Hi, this is Tim Patton, I'm the one working on Kolinka. First I'd like to apologize for hitting your forums and ignoring robots.txt. There was a glitch on our side and we are going to correct that. Until then we will suspend all crawls. We are in the prealpha phase and I am still writing a lot of code. Like I said we will be correcting it ASAP and will not be crawling again until it is fixed.

For a little background, we are writing a search engine for all the forums out there. We don't feel like google crawls them deep enough and google can also index extraneous pages. Our search engine will only index the content of your posts.

If there's anything else the crawler is doing that is not playing well with anyone's servers, we do want to know immediately so we can fix it.

I'd also like to ask the opinion of the members here. Many pieces of forum software block robots from accessing the printable version of their forums. This is because of duplicate content penalties and such in search engines like google. Our search engine was designed to crawl the printable pages (because they are easier to parse and use less bandwidth than the post pages), but link back to the regular post pages (so your banner ads, navigation, etc are still seen). We did this to make crawling easier and use less of your bandwidth. We would like opinions on the best way to resolve this, we don't want to ignore the robots.txt ban on visiting printable pages, but we want to be able to include content that other search engines can index. The printable pages were only banned because other bots don't know how to handle forum software, whereas our bot was written with forums in mind.

Moparx

1:39 am on Sep 20, 2005 (gmt 0)

Hi Tim. Thanks for taking the time to clear some things up regarding your bot and your project.
I've decided to give you a chance and allow your bot access to my forums.

Many pieces of forum software block robots from accessing the printable version of their forums. This is because of duplicate content penalties and such in search engines like google. Our search engine was designed to crawl the printable pages (because they are easier to parse and use less bandwidth than the post pages), but link back to the regular post pages (so your banner ads, navigation, etc are still seen). We did this to make crawling easier and use less of your bandwidth.
We would like opinions on the best way to resolve this, we don't want to ignore the robots.txt ban on visiting printable pages, but we want to be able to include content that other search engines can index. The printable pages were only banned because other bots don't know how to handle forum software, whereas our bot was written with forums in mind.

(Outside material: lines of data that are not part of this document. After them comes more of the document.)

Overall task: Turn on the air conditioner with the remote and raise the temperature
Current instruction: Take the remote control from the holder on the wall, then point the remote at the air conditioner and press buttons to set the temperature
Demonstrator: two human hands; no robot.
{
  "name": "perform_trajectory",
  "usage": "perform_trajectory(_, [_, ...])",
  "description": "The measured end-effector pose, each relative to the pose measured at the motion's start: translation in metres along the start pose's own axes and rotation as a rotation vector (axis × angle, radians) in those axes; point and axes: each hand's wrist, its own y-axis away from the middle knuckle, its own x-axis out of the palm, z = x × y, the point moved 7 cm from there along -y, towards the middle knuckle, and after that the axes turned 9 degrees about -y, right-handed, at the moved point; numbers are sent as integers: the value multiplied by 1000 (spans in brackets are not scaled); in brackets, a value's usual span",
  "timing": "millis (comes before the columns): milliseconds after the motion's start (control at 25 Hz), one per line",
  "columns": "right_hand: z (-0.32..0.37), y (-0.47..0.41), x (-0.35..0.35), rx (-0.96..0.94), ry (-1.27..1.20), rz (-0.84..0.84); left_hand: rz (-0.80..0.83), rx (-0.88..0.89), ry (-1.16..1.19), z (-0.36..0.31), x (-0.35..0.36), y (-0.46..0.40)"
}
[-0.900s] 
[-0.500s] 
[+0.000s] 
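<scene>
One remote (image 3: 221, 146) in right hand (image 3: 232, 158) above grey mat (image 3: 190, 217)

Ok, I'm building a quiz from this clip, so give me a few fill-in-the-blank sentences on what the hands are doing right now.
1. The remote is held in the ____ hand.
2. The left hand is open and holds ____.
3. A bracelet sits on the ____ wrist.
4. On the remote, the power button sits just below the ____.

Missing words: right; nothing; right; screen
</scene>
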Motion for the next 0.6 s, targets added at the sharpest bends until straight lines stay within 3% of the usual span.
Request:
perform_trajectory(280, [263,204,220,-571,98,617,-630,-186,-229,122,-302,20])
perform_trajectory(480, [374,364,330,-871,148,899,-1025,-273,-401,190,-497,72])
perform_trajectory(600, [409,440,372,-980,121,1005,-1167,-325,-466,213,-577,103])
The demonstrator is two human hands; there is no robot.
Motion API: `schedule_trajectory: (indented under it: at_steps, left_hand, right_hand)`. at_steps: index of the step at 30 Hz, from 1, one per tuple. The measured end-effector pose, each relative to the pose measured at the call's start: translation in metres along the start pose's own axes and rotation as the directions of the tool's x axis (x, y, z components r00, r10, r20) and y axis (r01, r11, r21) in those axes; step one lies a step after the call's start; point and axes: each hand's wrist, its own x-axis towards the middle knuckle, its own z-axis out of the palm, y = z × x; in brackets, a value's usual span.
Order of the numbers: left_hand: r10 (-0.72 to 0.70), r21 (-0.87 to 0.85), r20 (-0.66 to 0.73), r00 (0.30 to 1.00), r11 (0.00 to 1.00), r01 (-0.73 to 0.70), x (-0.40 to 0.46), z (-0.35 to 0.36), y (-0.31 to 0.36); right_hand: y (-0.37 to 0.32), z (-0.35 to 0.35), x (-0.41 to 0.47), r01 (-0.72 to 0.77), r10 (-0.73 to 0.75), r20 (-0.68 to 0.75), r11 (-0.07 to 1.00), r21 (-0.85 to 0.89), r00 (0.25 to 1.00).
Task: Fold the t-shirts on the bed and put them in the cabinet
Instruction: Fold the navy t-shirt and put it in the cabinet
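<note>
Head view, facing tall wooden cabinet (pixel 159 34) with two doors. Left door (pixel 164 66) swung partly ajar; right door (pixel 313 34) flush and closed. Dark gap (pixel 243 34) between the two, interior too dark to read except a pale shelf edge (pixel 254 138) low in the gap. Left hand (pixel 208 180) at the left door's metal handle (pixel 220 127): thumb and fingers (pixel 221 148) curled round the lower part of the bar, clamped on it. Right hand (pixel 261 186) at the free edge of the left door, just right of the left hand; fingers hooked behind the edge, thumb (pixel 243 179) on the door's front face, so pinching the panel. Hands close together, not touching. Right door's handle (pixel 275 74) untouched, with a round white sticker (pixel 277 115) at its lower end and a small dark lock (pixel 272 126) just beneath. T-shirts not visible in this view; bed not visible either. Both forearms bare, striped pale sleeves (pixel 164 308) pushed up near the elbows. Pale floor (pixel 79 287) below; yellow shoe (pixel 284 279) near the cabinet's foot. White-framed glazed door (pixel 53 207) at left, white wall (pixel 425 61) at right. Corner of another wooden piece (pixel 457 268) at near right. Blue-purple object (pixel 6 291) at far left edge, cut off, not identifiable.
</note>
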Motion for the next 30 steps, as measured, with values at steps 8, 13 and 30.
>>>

I can understand what you are saying, unfortunately I don't see a clear way to get around this fundamental problem using your current spidering technique. The reason is the same one that you mentioned before regarding our usage of the robots.txt file to block dupe content which in effect renders your bot incapable of spidering (once it obeys the file).

While i understand it is undesirable for you, the only way I can see that would solve this dilemma and retain a good bot status is if you spidered the actual threads instead. I noticed while watching your spider that it works perfectly fine when it grabs all the thread ids from the forum display, so perhaps with some slight modifications you should be able to fetch the posts almost as well.

volatilegx

2:35 am on Sep 20, 2005 (gmt 0)

Hi guinsu and welcome to WebmasterWorld. Well, I feel there certainly is a need for a search engine that indexes forums better than the ones that are already available. I don't have a specific answer to your question (I don't write spiders, I just track 'em), but I wish you well in your endeavor!

GaryK

4:18 am on Sep 20, 2005 (gmt 0)

Perhaps one thing that could help would be something like those new AdSense section tags that tells AS what to pay attention to and what to ignore.

I'm already using them in my forums to try and get more relevant ads.